La posible buena nueva llega desde el frente de ataque. Raphinha, delantero del Barcelona, podría regresar a la convocatoria tras una lesión en el muslo. Su velocidad y su uno contra uno ofrecen una variante distinta para abrir defensas tan compactas como la noruega.
Entre bajas y regresos, Ancelotti mantiene la calma. Ajustes, sí. Revolución, no.
Solbakken no vende humo: “Es Brasil contra Noruega”
Al otro lado, Stale Solbakken se planta en East Rutherford con un discurso tan realista como desafiante. Sabe perfectamente lo que tiene enfrente.
“Brasil tiene una de las mejores parejas de defensores de este torneo, dos jugadores a un nivel internacional altísimo”, reconoció, en referencia a Gabriel y Marquinhos, central del Paris Saint-Germain. “Habrá duelos duros entre ellos y Erling, pero para mí es más Brasil contra Noruega”.

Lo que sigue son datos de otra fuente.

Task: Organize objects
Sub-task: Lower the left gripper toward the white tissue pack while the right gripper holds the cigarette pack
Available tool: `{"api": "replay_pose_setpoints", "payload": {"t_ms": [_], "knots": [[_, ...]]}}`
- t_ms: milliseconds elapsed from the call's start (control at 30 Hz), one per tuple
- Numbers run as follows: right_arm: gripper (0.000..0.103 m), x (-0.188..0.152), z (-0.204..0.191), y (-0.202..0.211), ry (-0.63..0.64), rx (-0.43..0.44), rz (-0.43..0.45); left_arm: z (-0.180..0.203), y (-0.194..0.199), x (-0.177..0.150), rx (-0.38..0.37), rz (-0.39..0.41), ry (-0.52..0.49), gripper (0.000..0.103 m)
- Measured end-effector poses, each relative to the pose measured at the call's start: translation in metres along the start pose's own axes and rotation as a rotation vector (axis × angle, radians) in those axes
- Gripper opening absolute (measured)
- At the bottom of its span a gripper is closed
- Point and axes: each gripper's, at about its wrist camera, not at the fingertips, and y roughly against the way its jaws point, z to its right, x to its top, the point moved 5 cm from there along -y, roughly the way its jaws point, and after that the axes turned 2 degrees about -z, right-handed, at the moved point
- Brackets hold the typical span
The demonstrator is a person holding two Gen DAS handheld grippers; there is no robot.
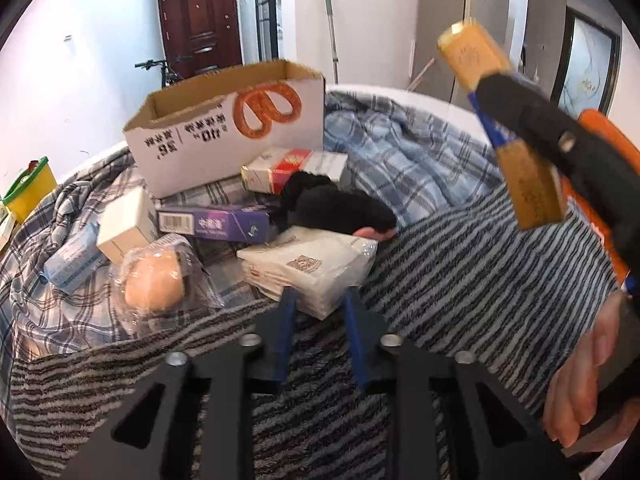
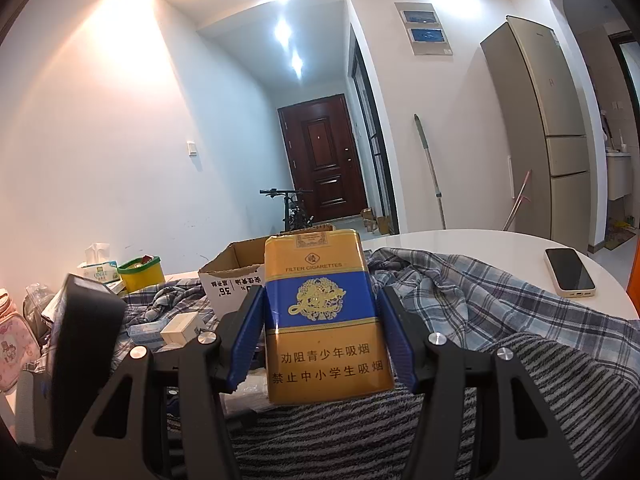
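Gripping tissue pack (image 1: 310, 270), apparently; cigarette pack (image 2: 322, 320)

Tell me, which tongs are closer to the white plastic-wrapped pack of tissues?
Left. The left tongs are shut on the white plastic-wrapped pack of tissues; the right tongs hang off to the side, holding a gold-and-blue cigarette pack.

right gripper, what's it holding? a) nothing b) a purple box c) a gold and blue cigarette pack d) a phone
c: the right gripper has its blue fingers pressed on both sides of an upright gold and blue cigarette pack; the phone lies apart on the white table.
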Motion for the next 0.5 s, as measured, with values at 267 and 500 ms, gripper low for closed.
{"api": "replay_pose_setpoints", "payload": {"t_ms": [267,500], "knots": [[0.056,0.000,0.001,0.000,-0.006,-0.002,-0.001,-0.013,0.027,-0.002,0.052,0.080,0.032,0.013],[0.056,0.000,0.003,0.000,-0.012,-0.004,-0.002,-0.015,0.040,-0.011,0.061,0.075,0.026,0.013]]}}
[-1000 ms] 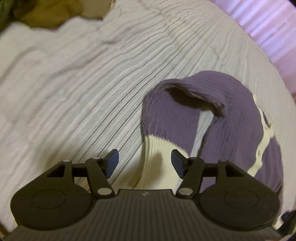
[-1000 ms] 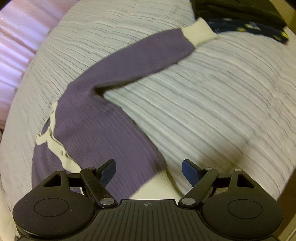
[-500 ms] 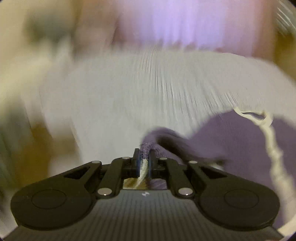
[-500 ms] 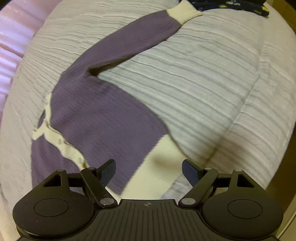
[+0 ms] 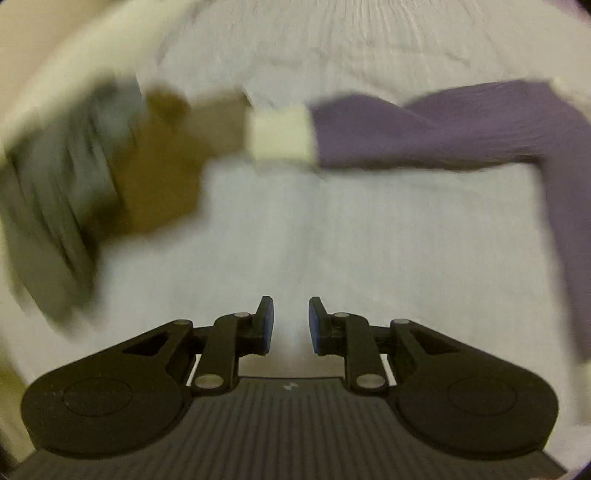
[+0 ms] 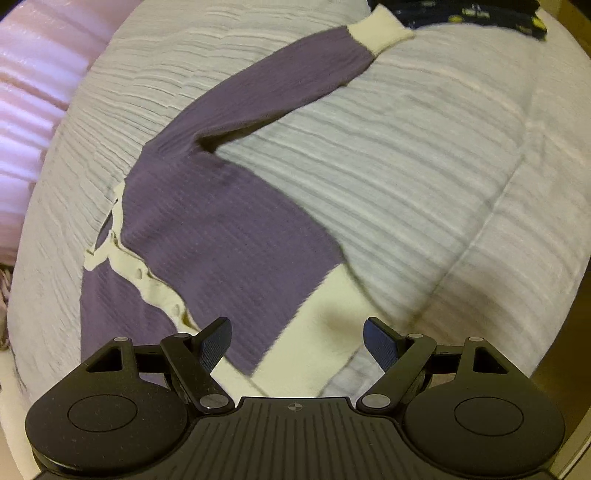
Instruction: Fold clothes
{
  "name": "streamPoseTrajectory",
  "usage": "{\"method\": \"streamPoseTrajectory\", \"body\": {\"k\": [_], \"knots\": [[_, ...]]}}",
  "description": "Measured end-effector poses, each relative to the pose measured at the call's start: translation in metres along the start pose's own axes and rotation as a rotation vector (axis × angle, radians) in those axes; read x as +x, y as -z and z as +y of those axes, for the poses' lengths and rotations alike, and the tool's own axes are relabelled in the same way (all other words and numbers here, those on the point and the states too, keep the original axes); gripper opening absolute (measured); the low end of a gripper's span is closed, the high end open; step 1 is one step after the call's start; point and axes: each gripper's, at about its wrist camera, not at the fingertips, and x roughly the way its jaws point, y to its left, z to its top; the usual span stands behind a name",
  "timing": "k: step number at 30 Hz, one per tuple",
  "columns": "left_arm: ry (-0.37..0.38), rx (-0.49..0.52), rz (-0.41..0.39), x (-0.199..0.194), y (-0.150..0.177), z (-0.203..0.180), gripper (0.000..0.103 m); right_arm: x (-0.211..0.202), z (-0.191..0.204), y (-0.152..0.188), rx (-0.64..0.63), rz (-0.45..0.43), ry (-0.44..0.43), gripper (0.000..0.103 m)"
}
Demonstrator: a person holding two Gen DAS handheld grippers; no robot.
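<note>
A purple cardigan (image 6: pixel 221 229) with cream cuffs, hem and button band lies spread on the white ribbed bedspread (image 6: pixel 424 166). Its right sleeve stretches toward a cream cuff (image 6: pixel 380 31) at the far end. My right gripper (image 6: pixel 297 341) is open, its jaws wide apart over the cream hem (image 6: pixel 317 332). In the blurred left wrist view the left sleeve (image 5: pixel 424 125) lies stretched out sideways, ending in a cream cuff (image 5: pixel 280 136). My left gripper (image 5: pixel 291 325) is open by a narrow gap and holds nothing, well short of that cuff.
A blurred pile of olive, brown and grey clothes (image 5: pixel 110 173) lies left of the left cuff. A dark patterned garment (image 6: pixel 469 14) lies beyond the right cuff. Pink bedding (image 6: pixel 33 92) edges the bed at the left.
My left gripper shut on the left sleeve's cuff, swung it out sideways and let go; it is open again. My right gripper drew back a little and stayed open.
</note>
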Motion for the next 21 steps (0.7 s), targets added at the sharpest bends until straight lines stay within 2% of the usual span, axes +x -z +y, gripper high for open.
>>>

La frase encaja con la línea de Ancelotti: nada de reducir el choque a un póster de Haaland contra dos centrales. Solbakken quiere que su equipo se vea como algo más que el contexto del ‘9’.
Eso sí, no se esconde: “Brasil es favorito, por supuesto que lo es, pero esperamos poder darles partido. Tenemos que estar a nuestro, muy, muy mejor nivel, si no, no tenemos ninguna opción”.
Noruega se aferra a ese “muy mejor nivel” como única vía para romper el pronóstico.
Noruega recupera piezas para el asalto
En lo físico, Solbakken también recibe noticias que alivian. El lateral de Dortmund, Julian Ryerson, debería estar disponible después de salir tocado del muslo en el segundo partido del Grupo I ante Senegal. Un futbolista clave para cerrar banda y sumar metros hacia adelante.
Más dudas genera la situación del defensor Holmgren Pedersen, que está siendo vigilado tras presentar “tos y carraspera”. Detalle menor, pero que obliga a estar atentos a su evolución a horas de un partido que no admite debilidades.
Noruega sabe que no bastará con aguantar. Tendrá que morder, correr y elegir el momento exacto para lanzar a Haaland contra una de las murallas más sólidas del torneo.
MetLife, escenario de un choque de estilos
El MetLife Stadium se prepara para un cruce que ofrece un contraste poderoso: la camiseta más pesada de los Mundiales frente a una selección que quiere romper techo con una generación liderada por uno de los delanteros más temidos del planeta.
Brasil llega con la obligación histórica y el recuerdo fresco del sufrimiento ante Japón. Noruega aterriza con menos foco, pero con la convicción de que un partido perfecto puede cambiar su historia.
Ancelotti no quiere un plan anti-Haaland. Quiere un Brasil total, compacto, agresivo y lúcido con la pelota. Solbakken, en cambio, sueña con un encuentro en el que su estructura y la pegada de su estrella obliguen al gigante a mirar al marcador con nervios.
En un Mundial que no perdona errores, la pregunta es sencilla y brutal: ¿será suficiente la calma de Brasil para contener el rugido de Haaland cuando el estadio entero contenga la respiración?